Plastics: Waste Disposal

(asked on 1st September 2023) - View Source

Question to the Department for Environment, Food and Rural Affairs:

To ask the Secretary of State for Environment, Food and Rural Affairs, what steps she is taking to reduce the amount of existing plastic waste in the environment.


Answered by
Rebecca Pow Portrait
Rebecca Pow
This question was answered on 11th September 2023

One way plastic enters the environment is through littering. Local authorities have a statutory duty to keep their public land clear of litter and refuse.

We have been proud to support and endorse national clean-up initiatives such as the Great British Spring Clean, and the Great British Beach Clean, and we will continue to use our influence to encourage as many people and businesses as possible to participate in these types of events again.

Community Payback also plays a key role in clearing up communities, working in partnership with Local Authorities and the voluntary sector. The Government has pledged to inject up to a further £93 million of additional investment into Community Payback, to ensure criminals sentenced to probation-supervised community sentences across England and Wales complete up to eight million hours of unpaid Community Payback per year. This will involve picking litter, clearing wastelands, and extending offenders’ involvement in Keep Britain Tidy’s projects.

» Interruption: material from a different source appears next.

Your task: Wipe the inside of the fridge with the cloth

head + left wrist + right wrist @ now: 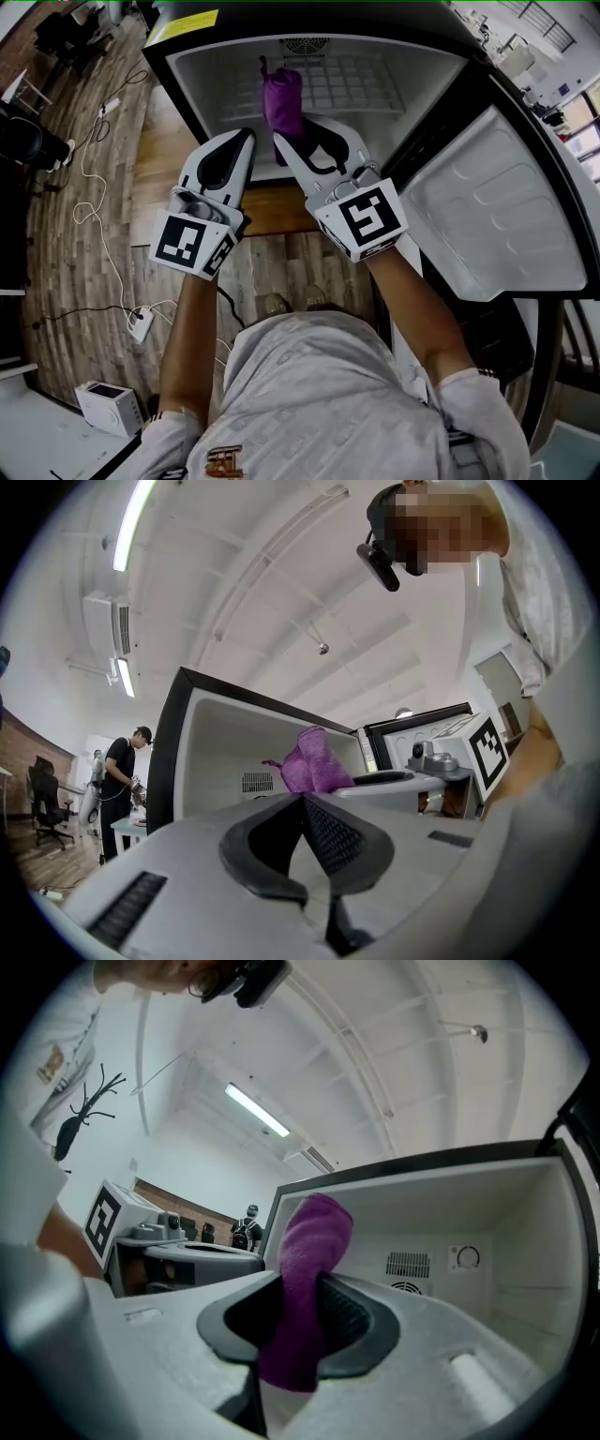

The UK Government is also proud to have supported the proposal by Rwanda and Peru that led to the ambitious resolution to start negotiating an international legally binding treaty to end plastic pollution, being agreed at the United Nations Environment Assembly in March 2022. The process to negotiate a new agreement is now underway, and the UK has taken an ambitious stance, including calling for provisions in the instrument to remediate and remove existing plastic pollution from the environment.